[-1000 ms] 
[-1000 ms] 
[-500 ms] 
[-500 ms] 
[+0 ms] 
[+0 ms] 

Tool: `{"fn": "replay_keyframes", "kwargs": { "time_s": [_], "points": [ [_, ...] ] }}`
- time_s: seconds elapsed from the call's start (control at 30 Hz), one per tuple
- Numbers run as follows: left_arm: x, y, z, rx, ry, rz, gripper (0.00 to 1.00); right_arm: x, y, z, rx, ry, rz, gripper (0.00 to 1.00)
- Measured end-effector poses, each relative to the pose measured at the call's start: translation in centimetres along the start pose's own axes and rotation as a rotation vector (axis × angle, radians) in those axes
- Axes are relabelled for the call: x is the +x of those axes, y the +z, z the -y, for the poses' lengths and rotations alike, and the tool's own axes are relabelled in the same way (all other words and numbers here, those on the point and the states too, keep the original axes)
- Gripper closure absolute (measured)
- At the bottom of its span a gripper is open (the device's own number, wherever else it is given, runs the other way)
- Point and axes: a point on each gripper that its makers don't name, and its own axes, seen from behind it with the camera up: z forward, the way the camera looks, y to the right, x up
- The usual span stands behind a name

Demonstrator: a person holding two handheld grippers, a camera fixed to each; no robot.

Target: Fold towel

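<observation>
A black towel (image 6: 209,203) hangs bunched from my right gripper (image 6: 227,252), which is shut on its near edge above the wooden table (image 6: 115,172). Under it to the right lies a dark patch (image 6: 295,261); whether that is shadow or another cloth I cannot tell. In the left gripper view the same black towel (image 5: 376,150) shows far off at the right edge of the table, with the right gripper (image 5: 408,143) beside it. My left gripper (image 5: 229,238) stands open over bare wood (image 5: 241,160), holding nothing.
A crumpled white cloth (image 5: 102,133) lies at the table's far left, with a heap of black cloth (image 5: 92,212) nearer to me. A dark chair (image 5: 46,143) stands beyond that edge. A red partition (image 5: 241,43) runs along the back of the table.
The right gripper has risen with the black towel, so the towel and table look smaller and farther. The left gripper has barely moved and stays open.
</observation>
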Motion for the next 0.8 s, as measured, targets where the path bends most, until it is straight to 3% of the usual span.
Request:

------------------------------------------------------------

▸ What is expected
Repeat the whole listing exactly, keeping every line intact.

▸ Result of this task
[-1000 ms] 
[-1000 ms] 
[-500 ms] 
[-500 ms] 
[+0 ms] 
[+0 ms] 

Tool: `{"fn": "replay_keyframes", "kwargs": { "time_s": [_], "points": [ [_, ...] ] }}`
- time_s: seconds elapsed from the call's start (control at 30 Hz), one per tuple
- Numbers run as follows: left_arm: x, y, z, rx, ry, rz, gripper (0.00 to 1.00); right_arm: x, y, z, rx, ry, rz, gripper (0.00 to 1.00)
- Measured end-effector poses, each relative to the pose measured at the call's start: translation in centimetres along the start pose's own axes and rotation as a rotation vector (axis × angle, radians) in those axes
- Axes are relabelled for the call: x is the +x of those axes, y the +z, z the -y, for the poses' lengths and rotations alike, and the tool's own axes are relabelled in the same way (all other words and numbers here, those on the point and the states too, keep the original axes)
- Gripper closure absolute (measured)
- At the bottom of its span a gripper is open (the device's own number, wherever else it is given, runs the other way)
- Point and axes: a point on each gripper that its makers don't name, and its own axes, seen from behind it with the camera up: z forward, the way the camera looks, y to the right, x up
- The usual span stands behind a name

Demonstrator: a person holding two handheld grippers, a camera fixed to each; no robot.

Target: Fold towel

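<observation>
A black towel (image 6: 209,203) hangs bunched from my right gripper (image 6: 227,252), which is shut on its near edge above the wooden table (image 6: 115,172). Under it to the right lies a dark patch (image 6: 295,261); whether that is shadow or another cloth I cannot tell. In the left gripper view the same black towel (image 5: 376,150) shows far off at the right edge of the table, with the right gripper (image 5: 408,143) beside it. My left gripper (image 5: 229,238) stands open over bare wood (image 5: 241,160), holding nothing.
A crumpled white cloth (image 5: 102,133) lies at the table's far left, with a heap of black cloth (image 5: 92,212) nearer to me. A dark chair (image 5: 46,143) stands beyond that edge. A red partition (image 5: 241,43) runs along the back of the table.
The right gripper has risen with the black towel, so the towel and table look smaller and farther. The left gripper has barely moved and stays open.
</observation>
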Motion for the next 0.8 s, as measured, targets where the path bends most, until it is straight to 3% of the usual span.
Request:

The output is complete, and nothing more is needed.